En souvenir de Greta, Allemande de l’Est

Aout 1975

J’ai 19 ans, comme mes compagnons de voyage. Partis de Châteauroux, deux dans une 2CV, trois dans une 4L fatiguée, nous avons roulé jusqu’au Cap Nord avant de filer vers le sud tout au long de la Finlande. Du port d’Helsinki, un bateau nous a emmenés en Pologne et nous avons continué notre périple dans ces contrées que l’on appelle les pays de l’Est.

Nous sommes à Prague, il fait chaud, la ville est belle, pleine de filles et de garçons de notre âge. La bière, bon marché, coule à flot.
En entrant dans le pays nous avons dû changer une somme d’argent fixe, plutôt élevée. C’est la règle ici, comme dans les autres pays du bloc de l’Est. Cet argent, il faut bien le dépenser, alors nous passons beaucoup de temps aux terrasses, nos chopes posées sur les longues tables de bois, à discuter avec tous ces jeunes dont la vie intrigue.
Depuis que nous sommes en terre communiste, Pascal, militant au JC, est enchanté mais Bruno et son frère, catholiques pratiquants tendance Taizé sont plutôt critiques, surtout Jean-François qui nous bassine sans arrêt avec des discours exaltés, s’offusquant du manque de liberté, des contraintes imposées, de l’étouffement de la religion.
Moi je m’en fous un peu de ces discussions, je fais partie de ce petit groupe parce que Bruno a la peau douce et que nous étions au lycée ensemble. J’étais très amoureuse, je le suis moins mais je suis déjà vagabonde. J’aime ce voyage comme j’aime tous les voyages.

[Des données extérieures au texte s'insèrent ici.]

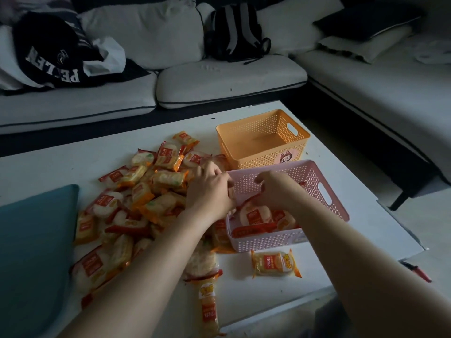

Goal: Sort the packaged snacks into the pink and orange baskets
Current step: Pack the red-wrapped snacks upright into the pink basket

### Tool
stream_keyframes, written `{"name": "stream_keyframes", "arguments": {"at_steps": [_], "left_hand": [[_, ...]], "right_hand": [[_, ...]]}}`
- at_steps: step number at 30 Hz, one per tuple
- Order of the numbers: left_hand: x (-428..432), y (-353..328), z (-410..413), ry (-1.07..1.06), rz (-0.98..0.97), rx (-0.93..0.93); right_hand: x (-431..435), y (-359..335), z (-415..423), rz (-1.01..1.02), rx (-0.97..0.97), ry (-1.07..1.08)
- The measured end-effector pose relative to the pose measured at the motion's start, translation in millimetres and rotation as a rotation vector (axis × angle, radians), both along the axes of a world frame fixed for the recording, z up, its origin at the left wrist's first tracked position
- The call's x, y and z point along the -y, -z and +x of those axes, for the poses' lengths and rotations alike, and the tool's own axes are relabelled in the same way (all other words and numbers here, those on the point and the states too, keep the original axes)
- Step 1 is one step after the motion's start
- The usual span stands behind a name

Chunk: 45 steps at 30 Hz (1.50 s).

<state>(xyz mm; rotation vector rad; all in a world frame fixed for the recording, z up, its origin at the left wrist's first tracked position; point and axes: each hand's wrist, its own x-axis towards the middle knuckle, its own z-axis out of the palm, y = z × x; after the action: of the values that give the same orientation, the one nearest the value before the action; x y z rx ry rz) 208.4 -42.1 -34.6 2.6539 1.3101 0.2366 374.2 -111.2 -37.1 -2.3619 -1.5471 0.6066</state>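
The pink perforated plastic basket (266, 241) sat at the near right of the white counter (61, 164). A few packets already lay in its near end, so the sorting looked barely begun. Behind it the orange perforated plastic basket (268, 159) held nothing I could see.

The right hand (275, 191) reached down inside the pink basket, its grip narrow, fingers curled over a red-edged packet (252, 199), probably to lay it with the others. The left hand (210, 189) was at that basket's left rim with its fingers bent. Perhaps it was steadying the light basket, but I couldn't tell whether its grip held the rim, a packet or nothing.

The big heap of clear, orange- and red-trimmed snack packets (136, 198) spread to the left, crowding against both baskets. One orange-trimmed packet (274, 263) lay alone just in front of the pink basket.

A teal cushion (34, 252) covered the near-left corner, touching the heap. On the white sofa (219, 79) beyond were a black backpack (234, 32) and a dark lettered garment (53, 59).
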Motion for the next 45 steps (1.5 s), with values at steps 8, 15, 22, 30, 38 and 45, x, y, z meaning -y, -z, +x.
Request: {"name": "stream_keyframes", "arguments": {"at_steps": [8,15,22,30,38,45], "left_hand": [[-1.2,2.0,0.0,-0.047,-0.062,0.035],[-2.5,4.9,-0.5,-0.045,-0.076,0.055],[-6.1,6.8,-4.4,-0.004,-0.068,0.034],[-1.6,4.1,-4.4,0.279,0.069,0.123],[-4.7,7.9,1.5,0.215,0.057,-0.04],[-1.7,5.9,3.0,0.178,0.036,-0.036]], "right_hand": [[3.3,7.1,0.8,-0.242,0.197,-0.194],[4.6,11.1,-4.1,-0.227,0.136,-0.242],[-0.2,-20.8,22.6,0.045,-0.092,-0.233],[-18.3,4.4,-11.2,0.351,-0.134,-0.016],[5.9,0.8,20.1,0.049,0.075,-0.044],[21.4,9.1,28.2,-0.193,0.163,-0.231]]}}
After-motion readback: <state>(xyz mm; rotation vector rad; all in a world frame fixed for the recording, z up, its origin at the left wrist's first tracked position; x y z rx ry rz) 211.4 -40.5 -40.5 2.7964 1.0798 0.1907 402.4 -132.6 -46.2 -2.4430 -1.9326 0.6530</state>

L’Europe de l’Est, je la connais déjà, je l’ai parcourue avec mes parents, la  caravane arrimée à la 404. Au fil des années j’ai vu les files d’attente devant les magasins se réduire, les gens être mieux vêtus et le nombre de voitures augmenter sur les larges boulevards bordés de fresques naïves représentant des travailleuses et des travailleurs aux biceps saillants tendant le menton vers un avenir radieux. Contrairement à certaines rumeurs, amplement relayées en Europe de l’Ouest, les habitants des démocraties populaires que nous avons rencontrés ne nous ont semblé ni affamés ni apeurés ni particulièrement opprimés. Ils sont joyeux, chaleureux, curieux de rencontrer des occidentaux, de savoir comment on vit de l’autre côté du rideau de fer, car la liberté de voyager, eux, malheureusement, ils ne l’ont pas.

A la terrasse d’un estaminet de Prague, une fille s’assied à côté de Jean-François et lui sourit. Elle est si jolie qu’il en reste tétanisé, sans voix, ce qui chez lui est signe d’un grand trouble. Enfin, rosi par l’émotion, il lui demande son nom.
« Greta ». Elle est allemande, de RDA. Son anglais est aussi hésitant que l’allemand de Jean-François mais visiblement ils se comprennent. Ses amis, la rejoignent, nous bavardons tous ensemble, navigant d’une langue à l’autre. Ils sont eux aussi en vacances et, le hasard faisant bien les choses, ils ont planté leurs tentes dans le même camping que nous, loin de la ville, au beau milieu d’un immense pré.

C’est là que, plus tard, nous les retrouvons. Assis dans l’herbe sous les étoiles, la guitare à la main. Un joint circule. Greta se blottit contre Jean-François. Les allemands jouent du folk américain, Crosby, Stills, Nash and Young, ce qui n’en finit pas d’étonner Bruno. « Je pensais pas qu’en RDA on écoutait de la musique occidentale ! » Les Allemands se mettent à rire et nous expliquent que si on sait se débrouiller, on peut écouter ce qu’on veut.

Jean-François est trop occupé à embrasser Greta pour participer à la discussion. Entre deux baisers, un sourire béat fiché sur les lèvres, il la contemple, caresse ses longs cheveux blonds.

C’est elle qui, lorsque que les guitares se taisent, l’entraine dans la tente. Il en émergera au matin, ébouriffé et rêveur, enchanté par la belle.

Nous passerons deux jours ensemble avant que nos routes se séparent à cause de l’expiration de nos visas.

Je n’ai pas oublié les larmes dans les grands yeux bleus de la jolie Greta, sa longue jupe qui volait doucement autour d’elle, la pâleur de Jean-François, leurs mains qui refusaient se lâcher, leur promesse de se revoir, l’année suivante, en RDA.
Je me souviens aussi de mon émotion devant cet amour si tendre, si intense et si bref.

J’ai depuis longtemps perdu Jean-François de vue, je ne sais pas s’il a retrouvé Greta.